Lauded Russian director Andrey Zvyagintsev (The Return) won the Best Screenplay prize at Cannes for this painterly, primordial tale about a proud patriarch fighting to protect his family home from a corrupt local official.

Marking a full decade since his 2003 debut, The Return, Andrey Zvyagintsev's magnum opus, Leviathan, premiered at this year's Cannes to unanimous acclaim, winning the Best Screenplay award and establishing him as a true master of cinema.
With the film's magisterial opening — the coastal landscape of the Barents Sea, set to the clarion call of Philip Glass's symphonic score — Zvyagintsev sets the stage for a story in which human intrigues are indistinguishable from forces of nature
In a small seaside town, weather-beaten patriarch Kolya (Alexey Serebryakov) lives with his teenage son Roma (Sergey Pokhadaev) and second wife Lilya (Elena Lyadova). Their idyllic homestead harbours deep-rooted familial resentments that are aggravated by the aggressions of the local mayor Vadim (Roman Madyanov), a drunken, corrupt bureaucrat set on grabbing their land for himself. When Kolya calls in his lawyer friend Dima (Vladimir Vdovitchenkov) from Moscow, this defensive tactic triggers a series of dramatic events.
In the hands of Zvyagintsev and co-writer Oleg Negin (previous collaborators on the 2011 Festival selection Elena), the premise expands from a rural-scale morality play to a philosophical examination of contemporary Russian society.

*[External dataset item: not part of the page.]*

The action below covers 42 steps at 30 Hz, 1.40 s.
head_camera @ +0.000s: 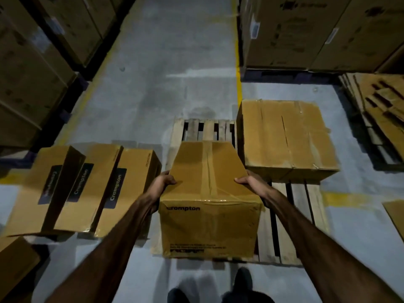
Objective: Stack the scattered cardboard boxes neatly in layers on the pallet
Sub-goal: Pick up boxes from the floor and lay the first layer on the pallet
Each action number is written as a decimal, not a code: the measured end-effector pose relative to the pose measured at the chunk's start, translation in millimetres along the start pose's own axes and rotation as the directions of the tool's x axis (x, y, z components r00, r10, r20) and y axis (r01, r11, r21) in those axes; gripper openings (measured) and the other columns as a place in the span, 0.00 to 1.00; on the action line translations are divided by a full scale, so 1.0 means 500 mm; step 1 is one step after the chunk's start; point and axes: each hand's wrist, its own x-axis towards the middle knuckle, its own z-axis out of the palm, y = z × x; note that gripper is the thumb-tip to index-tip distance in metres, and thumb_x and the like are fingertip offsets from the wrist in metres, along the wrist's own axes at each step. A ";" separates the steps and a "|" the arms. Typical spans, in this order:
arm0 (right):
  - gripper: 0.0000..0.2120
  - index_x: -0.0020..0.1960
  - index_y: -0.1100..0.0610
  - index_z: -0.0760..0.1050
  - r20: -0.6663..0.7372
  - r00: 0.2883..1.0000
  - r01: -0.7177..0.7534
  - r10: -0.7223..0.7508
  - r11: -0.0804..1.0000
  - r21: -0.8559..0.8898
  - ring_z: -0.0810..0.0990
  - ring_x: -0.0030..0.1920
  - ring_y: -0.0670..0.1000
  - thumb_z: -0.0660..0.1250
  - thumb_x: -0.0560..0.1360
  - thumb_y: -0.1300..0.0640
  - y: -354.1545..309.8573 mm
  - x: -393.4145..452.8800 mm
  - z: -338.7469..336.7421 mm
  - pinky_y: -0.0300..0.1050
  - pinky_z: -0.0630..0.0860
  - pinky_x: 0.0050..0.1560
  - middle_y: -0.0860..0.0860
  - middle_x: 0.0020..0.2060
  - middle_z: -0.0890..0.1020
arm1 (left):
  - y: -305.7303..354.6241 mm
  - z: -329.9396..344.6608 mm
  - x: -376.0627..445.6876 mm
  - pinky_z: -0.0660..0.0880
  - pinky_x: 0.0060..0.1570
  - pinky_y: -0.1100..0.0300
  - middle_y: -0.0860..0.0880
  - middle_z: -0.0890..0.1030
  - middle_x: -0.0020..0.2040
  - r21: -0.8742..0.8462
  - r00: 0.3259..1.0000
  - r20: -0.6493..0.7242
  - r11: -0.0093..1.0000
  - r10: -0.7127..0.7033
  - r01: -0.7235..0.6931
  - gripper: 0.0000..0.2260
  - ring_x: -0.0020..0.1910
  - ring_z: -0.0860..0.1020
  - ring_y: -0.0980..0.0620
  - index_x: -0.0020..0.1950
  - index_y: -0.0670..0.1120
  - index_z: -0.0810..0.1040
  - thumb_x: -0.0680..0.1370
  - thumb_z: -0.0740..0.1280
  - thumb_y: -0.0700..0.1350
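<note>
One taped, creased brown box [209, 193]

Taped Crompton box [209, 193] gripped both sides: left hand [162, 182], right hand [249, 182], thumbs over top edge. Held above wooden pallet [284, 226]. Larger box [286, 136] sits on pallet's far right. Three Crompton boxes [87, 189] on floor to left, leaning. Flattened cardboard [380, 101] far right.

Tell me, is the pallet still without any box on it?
No, a large box already sits on the pallet at its far right corner.
</note>
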 end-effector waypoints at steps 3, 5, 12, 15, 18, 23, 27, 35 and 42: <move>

Zvyagintsev and his regular cinematographer Mikhail Krichman give a painterly, meditative rendering to this tale whose near-primordial themes have their roots in Thomas Hobbes and the Book of Job.
Zvyagintsev has already been called a successor to Tarkovsky; with Leviathan he forges ahead and stakes out a cinematic territory of his own, analyzing the human (and, implicitly, Russian) spirit with an immediacy and urgency that will bear repeated viewings for decades to come.